America’s founding father and first president, George Washington, who served from 1789 to 1797 had many victories in the battle field as a military general, as well as, in the political space as a leader and statesman.
While he led Patriot forces to victory in the nation’s War for Independence; one war he didn’t quite win was the war with dental pain.
While dentistry has advanced and a myriad of products and solutions exist today, in Washington’s 18th-century existence, few solutions worked for him.
For years, it was rumoured that Washington’s false teeth were made out of wood. However, the truth is no wood could have survived in a mouth, especially when the liquid and solids would have made it moist and weak leading to decay and untold pain for the bearer.
Starting his military career in the Virginia Militia fighting alongside the British during the French and Indian War, Washington recorded in his diary that he had paid five shillings to a “Doctor Watson” for the extraction of a tooth. During the war, Washington purchased dozens of toothbrushes, tooth powders and pastes, and tinctures of myrrh yet he got little relieve showing as early at that time, his tooth problems had manifest.
In a letter from Washington to his cousin, Lund Washington, who served as the temporary manager of the Mount Vernon estate during the American Revolution, the leader while in Newburgh, New York on Christmas Day, 1782, wrote to Lund asking him to look into a drawer of his desk at Mount Vernon where he had placed two small front teeth.
While it cannot be said for sure who those teeth belonged to, given that Washington owned slaves and Virginia law wouldn’t have penalised him were he to cause the teeth of his slaves to be extracted for his dentures rather than pay heavy sums, it is most likely the source of his dentures.

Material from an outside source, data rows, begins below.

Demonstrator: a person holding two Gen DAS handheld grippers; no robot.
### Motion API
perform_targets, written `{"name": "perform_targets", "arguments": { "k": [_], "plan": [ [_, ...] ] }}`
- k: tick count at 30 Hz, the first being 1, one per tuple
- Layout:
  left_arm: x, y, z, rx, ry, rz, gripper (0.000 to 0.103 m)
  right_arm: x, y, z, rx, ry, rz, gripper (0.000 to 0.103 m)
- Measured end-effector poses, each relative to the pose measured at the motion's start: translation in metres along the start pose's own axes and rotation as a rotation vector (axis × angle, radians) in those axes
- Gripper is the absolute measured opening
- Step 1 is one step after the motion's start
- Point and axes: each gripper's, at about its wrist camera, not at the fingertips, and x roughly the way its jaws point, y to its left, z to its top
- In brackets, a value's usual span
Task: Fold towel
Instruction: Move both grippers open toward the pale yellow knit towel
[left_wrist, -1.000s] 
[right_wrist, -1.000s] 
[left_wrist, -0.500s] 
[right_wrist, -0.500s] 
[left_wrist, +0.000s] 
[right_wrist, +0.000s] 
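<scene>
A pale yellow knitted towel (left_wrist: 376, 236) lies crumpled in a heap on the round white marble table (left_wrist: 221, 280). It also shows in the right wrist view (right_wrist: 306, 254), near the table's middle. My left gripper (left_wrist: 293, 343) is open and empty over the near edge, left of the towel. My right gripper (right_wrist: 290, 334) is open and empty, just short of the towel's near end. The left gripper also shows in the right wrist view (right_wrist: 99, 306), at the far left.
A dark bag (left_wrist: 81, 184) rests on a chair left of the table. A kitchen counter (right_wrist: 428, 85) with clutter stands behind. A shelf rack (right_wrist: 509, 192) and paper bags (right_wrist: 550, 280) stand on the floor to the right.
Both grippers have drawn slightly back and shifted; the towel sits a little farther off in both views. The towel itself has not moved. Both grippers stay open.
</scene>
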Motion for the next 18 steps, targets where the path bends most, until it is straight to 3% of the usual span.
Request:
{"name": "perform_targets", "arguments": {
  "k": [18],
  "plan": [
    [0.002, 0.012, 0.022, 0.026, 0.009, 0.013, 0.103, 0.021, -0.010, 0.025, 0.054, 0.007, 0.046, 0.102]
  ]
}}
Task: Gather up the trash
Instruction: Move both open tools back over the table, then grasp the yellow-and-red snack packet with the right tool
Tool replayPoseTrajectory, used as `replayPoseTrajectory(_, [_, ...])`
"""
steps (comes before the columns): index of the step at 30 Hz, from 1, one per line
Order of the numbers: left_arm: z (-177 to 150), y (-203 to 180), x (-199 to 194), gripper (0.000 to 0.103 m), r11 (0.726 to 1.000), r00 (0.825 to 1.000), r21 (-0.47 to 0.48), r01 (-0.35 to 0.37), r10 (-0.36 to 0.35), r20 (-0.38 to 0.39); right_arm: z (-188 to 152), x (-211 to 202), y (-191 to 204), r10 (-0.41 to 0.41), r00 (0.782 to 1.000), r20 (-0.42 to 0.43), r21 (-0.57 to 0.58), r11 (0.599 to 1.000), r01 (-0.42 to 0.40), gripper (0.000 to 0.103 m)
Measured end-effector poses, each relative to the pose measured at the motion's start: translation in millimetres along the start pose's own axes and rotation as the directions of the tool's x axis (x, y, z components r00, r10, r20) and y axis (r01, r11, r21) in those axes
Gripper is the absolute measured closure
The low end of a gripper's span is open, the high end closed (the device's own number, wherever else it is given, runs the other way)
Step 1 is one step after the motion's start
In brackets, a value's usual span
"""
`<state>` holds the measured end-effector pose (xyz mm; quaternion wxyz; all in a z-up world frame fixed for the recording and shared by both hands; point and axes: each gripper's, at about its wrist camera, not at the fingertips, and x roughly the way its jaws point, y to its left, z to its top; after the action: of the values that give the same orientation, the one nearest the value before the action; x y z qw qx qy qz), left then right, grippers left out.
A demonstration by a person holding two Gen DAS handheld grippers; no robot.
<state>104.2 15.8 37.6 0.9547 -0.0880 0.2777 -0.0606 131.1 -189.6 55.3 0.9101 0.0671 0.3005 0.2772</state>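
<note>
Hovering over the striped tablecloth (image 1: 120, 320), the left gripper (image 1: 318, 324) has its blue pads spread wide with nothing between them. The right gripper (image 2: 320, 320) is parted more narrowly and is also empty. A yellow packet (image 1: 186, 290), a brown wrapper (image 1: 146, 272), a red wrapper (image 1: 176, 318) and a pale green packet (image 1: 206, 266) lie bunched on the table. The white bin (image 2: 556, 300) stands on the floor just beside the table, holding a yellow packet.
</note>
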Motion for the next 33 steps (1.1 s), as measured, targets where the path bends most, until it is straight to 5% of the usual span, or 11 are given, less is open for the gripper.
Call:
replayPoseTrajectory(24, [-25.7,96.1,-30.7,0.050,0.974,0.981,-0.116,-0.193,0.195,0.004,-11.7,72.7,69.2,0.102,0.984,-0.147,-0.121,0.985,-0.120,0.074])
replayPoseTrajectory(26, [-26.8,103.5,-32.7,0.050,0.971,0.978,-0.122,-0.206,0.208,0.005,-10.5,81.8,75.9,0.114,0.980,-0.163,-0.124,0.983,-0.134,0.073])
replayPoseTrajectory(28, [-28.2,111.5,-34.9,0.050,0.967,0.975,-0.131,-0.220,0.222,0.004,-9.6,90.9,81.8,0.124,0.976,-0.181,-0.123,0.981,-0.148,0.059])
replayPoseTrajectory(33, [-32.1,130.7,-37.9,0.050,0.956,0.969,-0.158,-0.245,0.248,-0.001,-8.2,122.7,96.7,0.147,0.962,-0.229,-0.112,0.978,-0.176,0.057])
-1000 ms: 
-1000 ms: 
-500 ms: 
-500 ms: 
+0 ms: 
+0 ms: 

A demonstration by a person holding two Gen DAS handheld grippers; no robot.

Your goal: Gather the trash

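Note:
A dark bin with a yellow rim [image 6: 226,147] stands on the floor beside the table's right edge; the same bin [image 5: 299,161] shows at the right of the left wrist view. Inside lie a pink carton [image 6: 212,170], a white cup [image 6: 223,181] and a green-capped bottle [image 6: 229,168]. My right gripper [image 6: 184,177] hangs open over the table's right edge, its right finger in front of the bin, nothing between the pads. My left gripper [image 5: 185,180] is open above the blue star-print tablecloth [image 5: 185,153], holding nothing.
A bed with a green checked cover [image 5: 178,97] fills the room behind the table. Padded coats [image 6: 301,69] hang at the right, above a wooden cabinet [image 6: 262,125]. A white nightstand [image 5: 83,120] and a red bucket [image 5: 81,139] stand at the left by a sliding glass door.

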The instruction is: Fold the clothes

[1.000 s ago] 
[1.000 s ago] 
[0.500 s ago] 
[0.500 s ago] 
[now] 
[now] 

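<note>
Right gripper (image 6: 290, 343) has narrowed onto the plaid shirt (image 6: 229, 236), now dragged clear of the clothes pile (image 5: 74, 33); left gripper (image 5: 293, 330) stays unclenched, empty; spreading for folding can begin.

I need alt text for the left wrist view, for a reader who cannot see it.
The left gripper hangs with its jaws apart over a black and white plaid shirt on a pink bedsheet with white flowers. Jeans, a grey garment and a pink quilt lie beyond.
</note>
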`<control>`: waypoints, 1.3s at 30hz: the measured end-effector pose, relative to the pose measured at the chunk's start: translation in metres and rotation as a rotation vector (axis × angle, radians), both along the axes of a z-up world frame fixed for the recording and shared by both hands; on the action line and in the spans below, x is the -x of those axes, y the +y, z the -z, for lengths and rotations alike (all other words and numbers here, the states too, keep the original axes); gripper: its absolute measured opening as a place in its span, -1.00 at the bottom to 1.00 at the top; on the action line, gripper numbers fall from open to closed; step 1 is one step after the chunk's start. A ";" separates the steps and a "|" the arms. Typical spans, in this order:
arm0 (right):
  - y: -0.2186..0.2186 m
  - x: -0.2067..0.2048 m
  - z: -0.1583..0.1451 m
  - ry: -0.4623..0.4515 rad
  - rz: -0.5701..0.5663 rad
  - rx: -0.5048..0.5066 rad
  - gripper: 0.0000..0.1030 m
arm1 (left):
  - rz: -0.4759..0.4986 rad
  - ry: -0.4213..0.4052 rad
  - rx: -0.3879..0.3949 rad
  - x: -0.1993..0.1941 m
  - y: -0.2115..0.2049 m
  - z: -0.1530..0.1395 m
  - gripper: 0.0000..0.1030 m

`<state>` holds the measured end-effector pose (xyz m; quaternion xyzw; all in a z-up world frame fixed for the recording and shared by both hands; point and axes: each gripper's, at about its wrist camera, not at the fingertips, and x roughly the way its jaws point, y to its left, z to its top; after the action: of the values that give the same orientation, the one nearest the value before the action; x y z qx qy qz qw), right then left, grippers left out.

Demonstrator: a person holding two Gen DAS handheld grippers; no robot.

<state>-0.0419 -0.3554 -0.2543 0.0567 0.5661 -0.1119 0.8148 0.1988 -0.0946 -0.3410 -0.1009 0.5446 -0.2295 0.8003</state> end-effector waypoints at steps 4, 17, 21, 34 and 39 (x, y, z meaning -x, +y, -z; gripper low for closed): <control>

When Washington died on December 14, 1799, aged 67 years, he owned 317 slaves who lived at Mount Vernon. A simple notation in the Mount Vernon plantation ledger books for 1784 may reveal the source of some of Washington’s denture teeth. The notation simply reads: “By cash pd Negroes for 9 Teeth on Acct of Dr. Lemoin.” Dr. Lemoin being same as Dr. Jean Le Mayeur who corresponded with George Washington about his visit to Mount Vernon that summer.
Wherever Dr. Le Mayeur practiced, he sought out through newspaper ads “Persons who are willing to dispose of their Front Teeth.” While in New York, he advertised that he would pay two guineas each for good front teeth; in Richmond, he stipulated “slaves excepted.” That could explain why the price noted by Lund Washington was so low. Nine teeth sold for two guineas each would be worth almost nineteen pounds; Washington paid only slightly more than six pounds.
It is suggested that when Washington first took the oath of office of the president of the United States on April 30, 1789, he had only one natural tooth remaining.
In the same year, a notable dentist who practiced in New York City called Dr. John Greenwood made a denture for Washington from carved hippopotamus ivory, human teeth and brass nails. Dr. Greenwood made a hole in the denture so the denture would slip snugly over the one remaining tooth – his lower left first premolar – and provide some retention. This tooth would eventually need to be extracted by Dr. Greenwood, who placed this tooth into a locket attached to a pocket watch and chain. Both the locket and the denture now reside in Manhattan’s New York Academy of Medicine.
Even during his second inaugural address in the Senate chamber of Congress Hall in Philadelphia on March 4, 1793, Washington plagued by his dentures rendered the shortest inaugural address in history, lasting only two minutes and consisting of only 135 words.
The curious thing about Washington is that as a slaveholder he also condoned and even encouraged violence as a way to keep enslaved people subservient, buying and selling slaves for economic reasons, sometimes separating families in the process and as president prevented his enslaved servants from learning of their own natural right to freedom, but at the end of his life made the controversial decision against his family’s protestation to free his legal portion of Mount Vernon’s enslaved people.